A radio and microwave detector is also included, which reads radio power directly. Because man-made AC (alternating current) electric and magnetic fields are very common and could interfere with readings of static fields, the meter has been designed to ignore AC fields. Normal construction materials don't block magnetic fields, so the meter can be placed indoors and will work equally well, and due to the built-in tone, it can be used in the dark, and will sound the tone at whatever level of field the user sets. It operates on a standard 9-volt battery. Therefore, the “battery check” feature must be used prior to investigating.
The meter is sensitive to changes of as little as 0.5% of the strength of the Earth's magnetic field, and the tone will sound whether the field increases or decreases. This meter can also be used to determine if anything is magnetized. The Natural EM Meter can detect geomagnetic storms caused by unusual solar activity interacting with the ionosphere (which results in rapid changes of up to 10% in the Earth's magnetic field), as well as the electrical activity of ordinary thunderstorms. It will signal the movement of any distant, strong magnetic sources in the sky, even if the sky is cloudy or the source dips behind a hill. When the dial is set to ELECTRIC, the meter is sensitive to electric fields as weak as 3 V/m (volts per meter). Human beings and animals usually emit an electric field which is easily detectable using the Natural EM Meter. In fact, the meter can be used as a motion-activated intruder alarm.
Type of Energy Effect or Field RADIO/MICROWAVE The radio/microwave detector is sensitive from 100,000 to 2.5 billion oscillations per second (100 KHz to 2.5 GHz) and can detect strong or unusual atmospheric electrical activity. It can also detect leaky microwave ovens, cellular or portable phones, walkie-talkies and concealed surveillance bugs. Its minimum and maximum detectable signal strengths are 0.01 milliwatt/cm2 and 1 milliwatt/cm2 respectively.

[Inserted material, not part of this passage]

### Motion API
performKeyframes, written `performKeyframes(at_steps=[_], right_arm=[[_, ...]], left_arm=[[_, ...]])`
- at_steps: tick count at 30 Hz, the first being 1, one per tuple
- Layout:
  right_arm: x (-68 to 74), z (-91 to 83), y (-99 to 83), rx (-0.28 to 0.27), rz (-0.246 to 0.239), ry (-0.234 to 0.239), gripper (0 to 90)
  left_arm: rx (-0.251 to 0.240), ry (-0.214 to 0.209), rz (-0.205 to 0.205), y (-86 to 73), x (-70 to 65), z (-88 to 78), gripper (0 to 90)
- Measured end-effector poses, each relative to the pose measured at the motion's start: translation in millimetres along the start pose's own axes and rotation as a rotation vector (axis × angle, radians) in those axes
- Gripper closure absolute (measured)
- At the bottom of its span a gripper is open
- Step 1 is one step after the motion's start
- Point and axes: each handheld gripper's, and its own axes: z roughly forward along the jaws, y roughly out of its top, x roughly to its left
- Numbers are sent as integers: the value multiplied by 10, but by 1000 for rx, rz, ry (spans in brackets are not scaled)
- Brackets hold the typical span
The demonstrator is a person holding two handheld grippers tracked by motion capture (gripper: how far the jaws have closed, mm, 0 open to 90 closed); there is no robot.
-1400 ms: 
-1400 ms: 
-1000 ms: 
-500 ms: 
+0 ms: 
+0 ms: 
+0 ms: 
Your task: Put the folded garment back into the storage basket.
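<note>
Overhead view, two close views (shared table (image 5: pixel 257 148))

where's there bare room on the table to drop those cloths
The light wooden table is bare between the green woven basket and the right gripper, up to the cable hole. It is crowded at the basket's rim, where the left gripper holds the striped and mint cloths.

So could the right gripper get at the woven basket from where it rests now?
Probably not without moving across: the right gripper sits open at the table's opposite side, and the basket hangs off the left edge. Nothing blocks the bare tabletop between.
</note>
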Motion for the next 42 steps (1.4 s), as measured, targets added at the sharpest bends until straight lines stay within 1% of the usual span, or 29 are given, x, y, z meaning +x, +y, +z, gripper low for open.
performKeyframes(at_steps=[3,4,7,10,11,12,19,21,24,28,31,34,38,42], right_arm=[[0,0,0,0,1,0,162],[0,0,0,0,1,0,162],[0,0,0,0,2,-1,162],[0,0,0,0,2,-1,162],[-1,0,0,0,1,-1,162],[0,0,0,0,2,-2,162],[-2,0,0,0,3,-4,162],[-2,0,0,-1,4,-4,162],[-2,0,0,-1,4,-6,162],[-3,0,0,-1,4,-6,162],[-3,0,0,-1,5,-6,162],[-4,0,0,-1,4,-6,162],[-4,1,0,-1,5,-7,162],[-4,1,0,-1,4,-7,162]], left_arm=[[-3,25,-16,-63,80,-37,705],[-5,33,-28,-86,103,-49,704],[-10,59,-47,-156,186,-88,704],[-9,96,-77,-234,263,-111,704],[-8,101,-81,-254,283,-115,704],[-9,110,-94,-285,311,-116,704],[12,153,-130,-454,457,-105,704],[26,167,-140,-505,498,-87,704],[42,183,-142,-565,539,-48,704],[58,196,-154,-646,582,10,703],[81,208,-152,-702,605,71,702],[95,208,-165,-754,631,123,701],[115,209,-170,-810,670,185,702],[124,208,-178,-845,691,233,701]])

The SUM setting adds together the electric and magnetic fields and detects if either field changes. The meter is used to find a disturbance in either type of field, but in the SUM setting it can generally detect if a person approaches to within five or ten feet, even on the other side of a wall. For this reason, this model is preferred for parapsychological research, when, for example, a room to be measured is known to be vacant for an extended period (except for experimenters, who remain relatively still for that period).